Para evitarlo, reemplácelo con lo siguiente a continuación:
command = /sbin/iptables -I INPUT 1 -s %IP% -p tcp --dport 22 -j ACCEPT
Este comando asegura que se agregará una nueva regla en la parte superior de la cadena INPUT para aceptar conexiones ssh.
Habilitar e iniciar el servicio Knockd
Utilice el siguiente procedimiento para habilitar el servicio knockd en «/etc/default/knock».
Cambie el valor de 0 a 1 como se muestra en la captura de pantalla.
Luego, guarde y cierre el archivo «/etc/default/knockd».

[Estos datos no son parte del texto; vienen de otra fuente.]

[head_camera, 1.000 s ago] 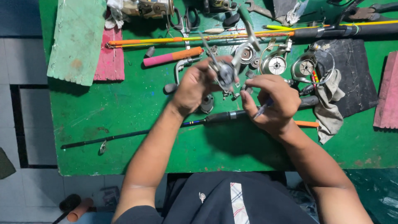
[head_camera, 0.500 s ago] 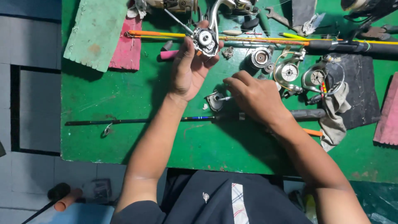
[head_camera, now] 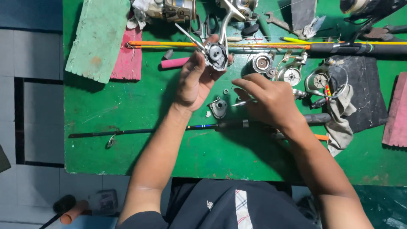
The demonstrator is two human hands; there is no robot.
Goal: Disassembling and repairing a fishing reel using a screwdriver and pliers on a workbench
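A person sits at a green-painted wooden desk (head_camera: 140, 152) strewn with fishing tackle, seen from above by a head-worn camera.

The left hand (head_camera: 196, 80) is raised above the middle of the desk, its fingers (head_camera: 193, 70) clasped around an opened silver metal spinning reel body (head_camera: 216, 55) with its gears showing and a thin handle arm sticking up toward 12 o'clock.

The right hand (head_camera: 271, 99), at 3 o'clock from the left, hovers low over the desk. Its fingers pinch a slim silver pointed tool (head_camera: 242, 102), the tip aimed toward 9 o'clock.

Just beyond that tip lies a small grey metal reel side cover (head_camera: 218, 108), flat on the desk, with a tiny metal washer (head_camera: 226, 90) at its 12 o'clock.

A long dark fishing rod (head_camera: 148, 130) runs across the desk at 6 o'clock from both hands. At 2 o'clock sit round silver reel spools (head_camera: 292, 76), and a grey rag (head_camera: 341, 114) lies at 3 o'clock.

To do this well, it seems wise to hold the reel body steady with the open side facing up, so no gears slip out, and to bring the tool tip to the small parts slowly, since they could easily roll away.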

A continuación, puede iniciar el servicio knockd utilizando uno de los siguientes comandos:
sudo service knockd start
o
sudo systemctl start knockd
Es hora de probar su servidor Linux
Ahora es el momento de probar su servidor Linux SSH. Para abrir el puerto 22 en una dirección IP específica, use lo siguiente en su computadora. (Deberá instalar knockd en su computadora también)

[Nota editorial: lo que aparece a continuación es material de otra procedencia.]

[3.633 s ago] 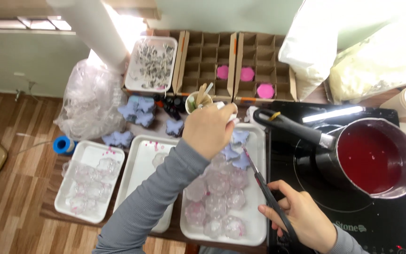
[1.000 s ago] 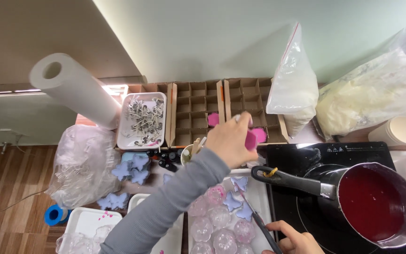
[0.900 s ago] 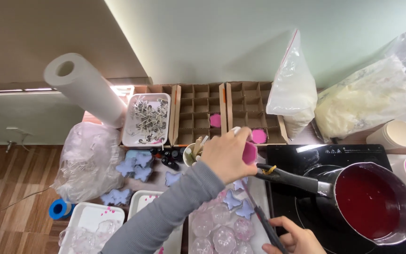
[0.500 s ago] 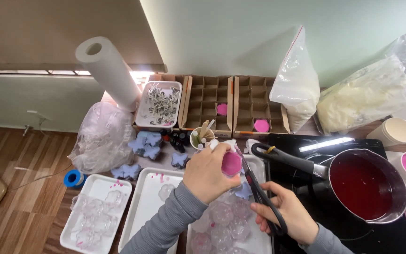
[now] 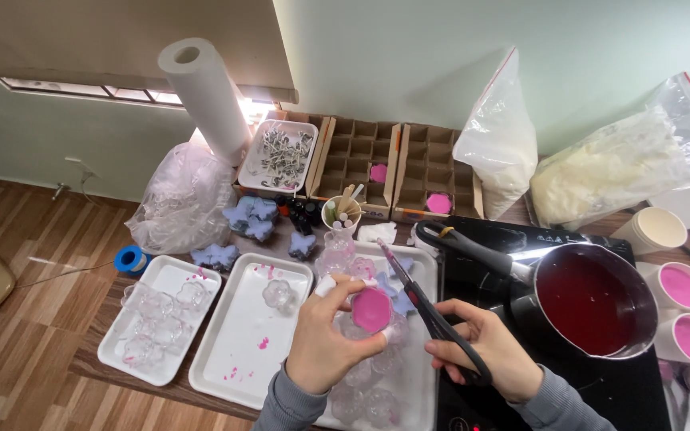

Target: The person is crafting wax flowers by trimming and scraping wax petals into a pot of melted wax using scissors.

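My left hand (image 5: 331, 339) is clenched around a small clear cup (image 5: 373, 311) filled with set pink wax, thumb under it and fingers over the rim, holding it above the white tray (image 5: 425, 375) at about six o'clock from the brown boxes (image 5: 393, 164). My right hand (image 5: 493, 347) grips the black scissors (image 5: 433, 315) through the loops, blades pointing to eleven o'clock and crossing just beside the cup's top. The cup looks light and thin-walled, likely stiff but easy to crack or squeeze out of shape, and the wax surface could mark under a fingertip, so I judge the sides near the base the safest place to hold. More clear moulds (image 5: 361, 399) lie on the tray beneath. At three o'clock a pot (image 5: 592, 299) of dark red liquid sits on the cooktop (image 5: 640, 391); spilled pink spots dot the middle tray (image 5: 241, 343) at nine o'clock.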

knock -v my-server-ip 7000 8000 9000
Debe reemplazar «my-server-ip» con la dirección IP de su servidor.
Ahora puede conectarse al puerto 22 SSH usando el siguiente comando:
Una vez que haya terminado con lo que quería hacer a través del puerto 22, puede cerrarlo con el siguiente comando:
knock -v my-server-ip 9000 8000 7000
Conclusión
Con knockd, tiene la seguridad de que su servidor SSH está protegido y a salvo de atacantes con escáneres sofisticados. Además, usted está completamente a cargo de su servidor SSH.